Commodities futures are derivatives, and all of their contract specifications are available on the web, and easy to read by a layman.
I'm not one to apologise for the post glass-stegal investment banks, but your're comment is confusing. Are you saying the banks tied the interest rtates on basic loans to companies purchases of other banking products? As a general rule, the financial crisis was caused by <loans that were too cheap>. Not by derivatives. The issue of derivitives is a more incidental role in the whole story. To use an analogy, something else caused the accident. Derivatives were like the airbag not deploying. Still a problem, but not in the way you are implying.
It is also arguably the case that loans were too cheap because the banks were like a supermarket selling one product at a loss (debt) to get customers in the store (so called "loss-leader" product). And then they took advantage of the less educated consumers (ie, selling derivatives to people that should have known better). This is of course, why glass-stegal was in fact originally law.

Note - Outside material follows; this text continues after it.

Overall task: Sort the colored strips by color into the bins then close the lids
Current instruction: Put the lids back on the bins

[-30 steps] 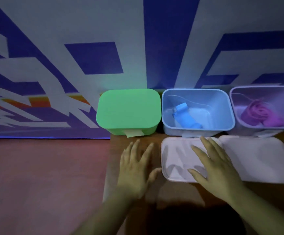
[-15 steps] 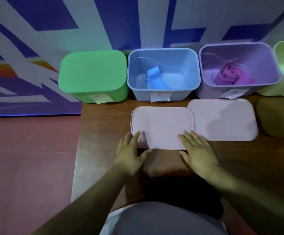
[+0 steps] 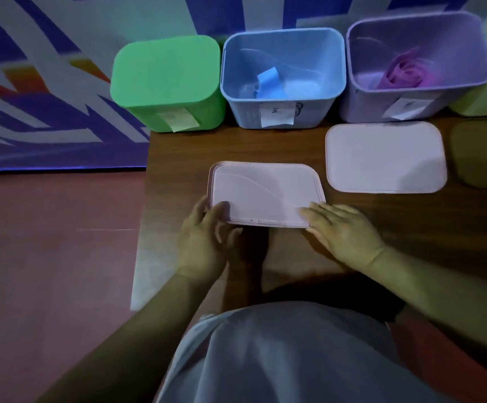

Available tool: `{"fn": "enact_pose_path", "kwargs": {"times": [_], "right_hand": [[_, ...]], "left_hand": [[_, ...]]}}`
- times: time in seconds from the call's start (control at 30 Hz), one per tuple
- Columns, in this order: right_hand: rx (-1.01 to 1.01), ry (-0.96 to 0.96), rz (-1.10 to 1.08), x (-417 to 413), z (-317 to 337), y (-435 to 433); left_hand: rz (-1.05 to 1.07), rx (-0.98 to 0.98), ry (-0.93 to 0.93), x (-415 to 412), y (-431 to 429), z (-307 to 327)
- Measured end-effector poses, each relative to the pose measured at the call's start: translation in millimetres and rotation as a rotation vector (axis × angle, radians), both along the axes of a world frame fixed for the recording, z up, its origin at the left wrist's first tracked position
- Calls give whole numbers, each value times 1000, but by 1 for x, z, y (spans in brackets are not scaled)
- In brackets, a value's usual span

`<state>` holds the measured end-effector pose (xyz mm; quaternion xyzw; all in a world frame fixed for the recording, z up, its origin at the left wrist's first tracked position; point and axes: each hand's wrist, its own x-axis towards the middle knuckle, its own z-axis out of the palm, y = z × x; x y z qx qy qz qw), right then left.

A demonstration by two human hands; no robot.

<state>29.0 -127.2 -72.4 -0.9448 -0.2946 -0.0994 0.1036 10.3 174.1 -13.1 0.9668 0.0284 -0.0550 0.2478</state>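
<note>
1. Our left hand (image 3: 204, 242) holds the near left corner of the lid (image 3: 265, 193). The thumb lies on top and the fingers curl round the left edge, so the hand pinches it.
2. Our right hand (image 3: 344, 231) lies palm down at the lid's near right corner. Its fingers (image 3: 318, 212) are straight and close together, with the tips resting on the lid. The thumb is hidden from us.
3. Our hands are well apart, with the lid's near edge between them.
4. Our left forearm (image 3: 137, 321) comes in bare from the lower left and our right forearm (image 3: 428, 286) from the lower right. Both wrists look roughly straight.
</note>
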Motion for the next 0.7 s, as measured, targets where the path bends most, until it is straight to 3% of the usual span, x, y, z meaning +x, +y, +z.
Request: {"fn": "enact_pose_path", "kwargs": {"times": [0.1, 0.2, 0.37, 0.47, 0.7], "right_hand": [[119, 12, -39, 6, 39, 2], [309, 144, -187, 9, 72, 4], [753, 575, -617, 0, 70, 29], [849, 674, -727, -1, 64, 42], [1043, 728, -942, 27, 82, 48]], "left_hand": [[46, -32, -97, -2, 5, 13], [58, -94, -169, -6, 7, 27], [119, -310, 95, -22, -8, 21], [96, -339, 119, -32, -5, 9], [-433, -82, 120, -22, 23, 31]]}}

To prevent ths type of bundling.
One thing this article fails to point out, though, is that the clinton administration got this model by copying it from the brits and europeans who long favoured the so-called "universal banking" model. so in that sense, its dis-ingenous to imply the usa was imposing or exporting this model via the WTO (it was the staus quo in Asia, too). For historical reasons, the continentals (eg, Germany), the Japaneese and others, never split off teh i-banks from the lending banks [1,2]. As a rsult, the CEOs of those combined banks were paid more than their US counterparts. This whole fiasco was driven by the US ceo's of the debt banks who were missing out on the windfalls accorded to the Investment Bank CEOs during internet 1.0 bubble. If you look at the history, the banks bought up the i-banks (as they had much larger balance sheets) and the CEO pay skyrocketed.